The data is limited regarding the combination of acetaminophen and ibuprofen for acute pain in the PED. A recent study showed similar analgesic efficacy of oral ibuprofen and acetaminophen in comparison with each analgesic alone for short-term treatment of acute pain in the PED7. In this study, pain reassessment was limited to only one time point at 60 minutes and included patients with pain scores of 1 on a 10 point scale. Since there is ample data demonstrating the effectiveness of ibuprofen for pain, we will investigate whether the combination of ibuprofen plus acetaminophen is superior for moderate to severe pain reduction compared to ibuprofen alone.

Objective To evaluate the analgesic efficacy of oral acetaminophen plus ibuprofen versus ibuprofen plus placeboalone for the management of acute pain in a pediatric emergency department.

Hypothesis: The combination of oral acetaminophen and ibuprofen is superior to ibuprofen alone for the reduction of acute traumatic and nontraumatic pain.

Study Design This will be a prospective, double-blind, placebo-controlled randomized trial, conducted in the pediatric emergency department.

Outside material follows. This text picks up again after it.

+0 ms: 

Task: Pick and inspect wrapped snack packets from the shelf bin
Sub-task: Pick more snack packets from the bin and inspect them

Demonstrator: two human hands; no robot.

Participant Recruitment Patients ages 3 years through 20 years who present to the PED with traumatic and/or nontraumatic pain will be assessed for eligibility. Pain assessment will be performed by a study investigator upon presentation at triage before medication administration. A validated numeric pain score (11-point 0-10 scale) will be used for patients 8 through 20 years. The Wong-Baker FACES Pain Scale (11-point 0-10 scale) will be used for patients ages 3 through 7 years. If the patient is eligible for enrollment, details of the study will be discussed with parent and/or patient and consent/assent will be obtained if they agree to participate.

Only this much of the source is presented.